Мир показался ему непривычно резким, распадающимся на отдельные, четко локализованные фрагменты. Конечно, гот четырехлетний мальчишка не знал подобных слов. Слова пришли позже, вместе с осознанием, что память отныне хранит все, крепко и надежно, и никаких усилий для этого прилагать не приходится.
— Очнулся! — послышался удивленный голос хромого надзирателя. — Пан Весемир, он очнулся, пся крев!
— Кто? Двадцать пятый?
— Нет, двадцать седьмой!
— Двадцать седьмой? Хм… Я боялся, что он слишком велик для испытания.
— Ха! Видели б вы, как он жрал пилюли! У него, тля, внутри кроме ентих пилюль ничего и нету, клянусь.
В поле зрения появилась фигура сухощавого пожилого мужчины, которого доселе претенденты на испытание видели лишь мельком и всегда издалека.
Почти без труда двадцать седьмой сфокусировал на нем взгляд.
— Эй, — негромко позвал мужчина. — Ты меня слышишь? Если не можешь говорить — просто моргни пару раз.
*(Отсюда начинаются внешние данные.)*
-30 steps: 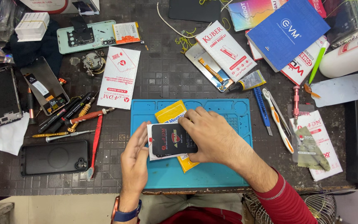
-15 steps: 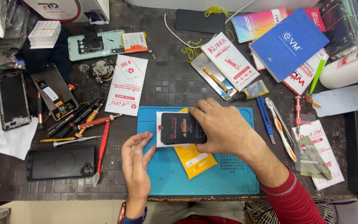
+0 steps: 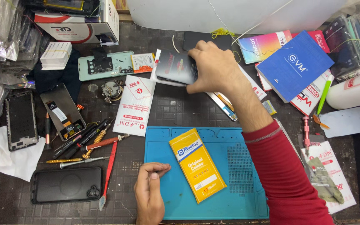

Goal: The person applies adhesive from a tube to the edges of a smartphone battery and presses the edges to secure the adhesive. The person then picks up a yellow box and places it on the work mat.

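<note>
Phone screen part, dark and on its white backing, is held in the grip of the right hand, closed on its right edge at the far side of the worktop. Left hand rests loosely curled and holds nothing, on the blue mat beside the yellow packet.

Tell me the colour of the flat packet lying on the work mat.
Yellow, with a blue label; the packet shows best in the head view.
</note>
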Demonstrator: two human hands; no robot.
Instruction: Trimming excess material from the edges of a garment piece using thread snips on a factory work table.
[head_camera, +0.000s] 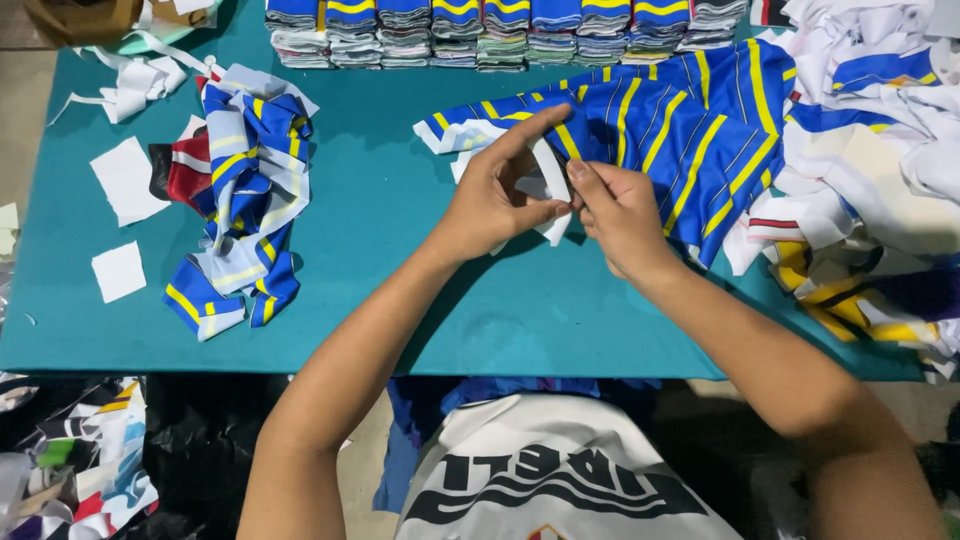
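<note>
Pinching white strip (548, 190) at blue cloth's (680, 130) edge, both hands (500, 195) (620, 215).

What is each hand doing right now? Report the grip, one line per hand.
Left hand: closed, pinching the white paper strip on the blue-and-yellow striped fabric piece.
Right hand: closed, pinching the same white strip.

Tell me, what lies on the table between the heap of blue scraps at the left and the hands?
In the head view, only bare teal table lies between the scrap heap and the left hand.
</note>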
Двадцать седьмой послушно моргнул, напрягся и чужим голосом выдавил:
— Слышу…
Глотку продрало, словно он изверг наружу толченое стекло. Это слабое усилие снова столкнуло двадцать седьмого в беспамятство. На целых двое суток, хотя сам он, естественно, о сроках не имел ни малейшего представления.
Зато новое пробуждение было совсем иным. Боль ушла — остался голод. Лютый неодолимый голод — причем вовсе не такой, к какому он привык бродягой. Тело требовало пищи и энергии — много позже он понял причины всего, что с ним происходило.
Он сел на жестком ложе. Кто-то, кажется, четырнадцатый, бился на соседнем, пристегнутый к быльцам лодыжками и кистями. Бился и негромко выл. Койкой дальше хромой надзиратель кормил из большой алюминиевой кастрюли тридцать четвертого. Рот сразу же наполнился тягучей слюной. Двадцать седьмой встал на ложе в полный рост, и хромой тотчас обернулся.
— Очнулся, голубь? — сказал он неожиданно дружелюбно. — Жрать, поди, охота? Погоди, сейчас накормлю.
Надзиратель утер лицо тридцать четвертого бумажной салфеткой и мягко уложил, хотя тот явно был не прочь закусить еще. Потом переместился к двадцать седьмому.
В кастрюле оказалось какое-то пряное пюреобразное варево. Двадцать седьмой был достаточно велик, чтобы орудовать ложкой самостоятельно, чем тотчас беззастенчиво и воспользовался. Хромой не возражал.